* [WORK TASK] Without including the pictures, copy out every line below.

* [DATASET CONTENT]
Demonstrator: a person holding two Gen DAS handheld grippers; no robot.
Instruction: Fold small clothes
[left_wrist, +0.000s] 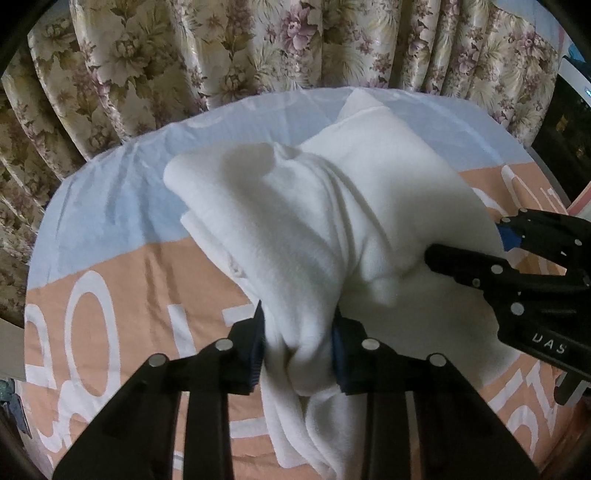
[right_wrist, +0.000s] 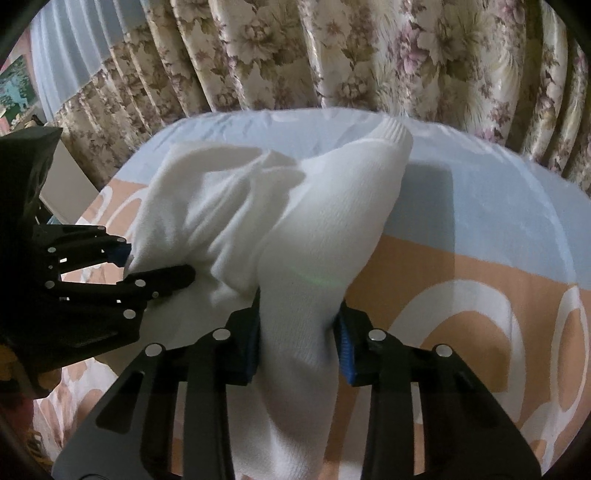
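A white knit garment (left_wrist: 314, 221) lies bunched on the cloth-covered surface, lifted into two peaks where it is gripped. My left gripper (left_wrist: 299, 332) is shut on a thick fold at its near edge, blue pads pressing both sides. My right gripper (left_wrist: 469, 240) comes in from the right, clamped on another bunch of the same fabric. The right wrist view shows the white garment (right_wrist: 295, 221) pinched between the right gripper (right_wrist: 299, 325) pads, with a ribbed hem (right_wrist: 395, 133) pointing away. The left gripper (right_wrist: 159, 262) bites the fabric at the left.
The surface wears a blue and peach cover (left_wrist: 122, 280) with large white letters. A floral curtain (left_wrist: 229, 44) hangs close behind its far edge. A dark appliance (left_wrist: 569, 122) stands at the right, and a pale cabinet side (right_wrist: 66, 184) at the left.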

* [SOLUTION TO THIS EXERCISE]
Demonstrator: a person holding two Gen DAS handheld grippers; no robot.
Instruction: Fold small clothes
[left_wrist, +0.000s] 
[right_wrist, +0.000s] 
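A white knit garment (left_wrist: 314, 221) lies bunched on the cloth-covered surface, lifted into two peaks where it is gripped. My left gripper (left_wrist: 299, 332) is shut on a thick fold at its near edge, blue pads pressing both sides. My right gripper (left_wrist: 469, 240) comes in from the right, clamped on another bunch of the same fabric. The right wrist view shows the white garment (right_wrist: 295, 221) pinched between the right gripper (right_wrist: 299, 325) pads, with a ribbed hem (right_wrist: 395, 133) pointing away. The left gripper (right_wrist: 159, 262) bites the fabric at the left.
The surface wears a blue and peach cover (left_wrist: 122, 280) with large white letters. A floral curtain (left_wrist: 229, 44) hangs close behind its far edge. A dark appliance (left_wrist: 569, 122) stands at the right, and a pale cabinet side (right_wrist: 66, 184) at the left.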

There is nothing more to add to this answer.